Have you ever questioned your ability to grow plants after selecting trees, shrubs, and flowers, planting and caring for them lovingly, only to watch them wilt and die? It can be a frustrating experience.
The good news is that you are not the problem in most of these cases. It could be that you choose plants that would not grow in your garden’s soil type. Knowing which soil type you are shopping for makes choosing appropriate plants much simpler.
One of the first clues that your garden contains clay soil is its poor drainage properties, according to landscaping Framingham MA companies. It has few air spaces between particles for water absorption. As a result, clay soil feels sticky and lumpy when wet but hard when dry.

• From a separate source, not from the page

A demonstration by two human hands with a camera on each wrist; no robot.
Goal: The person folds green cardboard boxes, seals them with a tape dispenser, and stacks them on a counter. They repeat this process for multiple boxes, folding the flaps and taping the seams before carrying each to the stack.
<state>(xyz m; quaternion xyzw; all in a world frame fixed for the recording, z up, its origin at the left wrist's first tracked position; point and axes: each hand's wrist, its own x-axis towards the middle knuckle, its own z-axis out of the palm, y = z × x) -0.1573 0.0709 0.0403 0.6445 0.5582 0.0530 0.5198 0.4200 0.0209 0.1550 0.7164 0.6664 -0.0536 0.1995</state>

If you can improve drainage in your clay soil, it can be ideal for growing many plant species as it is nutrient-rich. Clay soil can yield great fruit and vegetable crops. These include summer crop vegetables and fruit trees.

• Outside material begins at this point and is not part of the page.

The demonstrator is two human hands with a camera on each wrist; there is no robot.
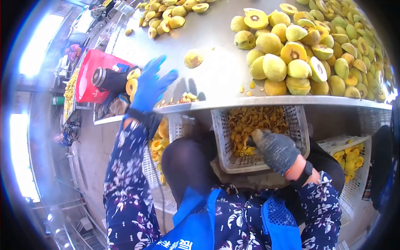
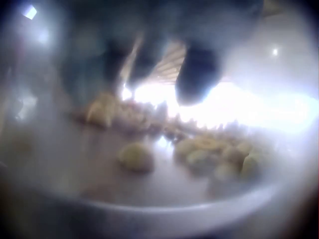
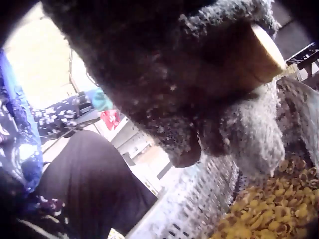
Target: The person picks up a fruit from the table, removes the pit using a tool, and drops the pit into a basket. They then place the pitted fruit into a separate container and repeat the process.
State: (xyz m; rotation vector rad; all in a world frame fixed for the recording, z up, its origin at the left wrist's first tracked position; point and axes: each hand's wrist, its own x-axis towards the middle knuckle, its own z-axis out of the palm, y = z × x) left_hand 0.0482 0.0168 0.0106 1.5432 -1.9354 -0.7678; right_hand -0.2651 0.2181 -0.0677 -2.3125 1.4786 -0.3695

Sandy soil is easy to work with and light. It feels gritty and drains quickly when wet. Sandy soil contains fewer nutrients as most are washed away when it rains. Plants may struggle to grow in sandy soil as they do not get sufficient time to absorb water. Frequent mulching helps to retain moisture, according to MetroWest landscaping businesses.
Most commercial farming is done in sandy soil, making it ideal for growing fruit and vegetables, especially root varieties. Hardy shrubs and succulents also do well in this soil.
Silty soil feels soapy to the touch as it retains moisture and is rich in nutrients. It is quite fine and gives a Weston landscaping company little trouble when compacting it. Silty soil becomes waterlogged if its drainage is not dealt with effectively. Adding organic compost to silty soil helps.
Trees that need plenty of water, such as willows and cypress trees, grow well in silty soil as it fulfills their moisture needs. Shrubs, and climbers also thrive in silty soil.
Peaty soil is much darker in color and feels damp and spongy. Peat is acidic, slowing down decomposition and reducing its nutrient value. According to a landscape construction Hopkinton MA expert, adding compost and lime reduces peaty soil’s acidity. Peaty soil retains lots of water and may require drainage channels.
Shrubs and vegetables grow well in peaty soil, provided its drainage is managed. Root and salad crops yield great growing results.
If you are unsure what soil type your garden contains, an expert landscaper from J Gudiel Landscape Inc. will help. Once they determine what soil you have, these friendly professionals can offer advice on plant choices that will grow well.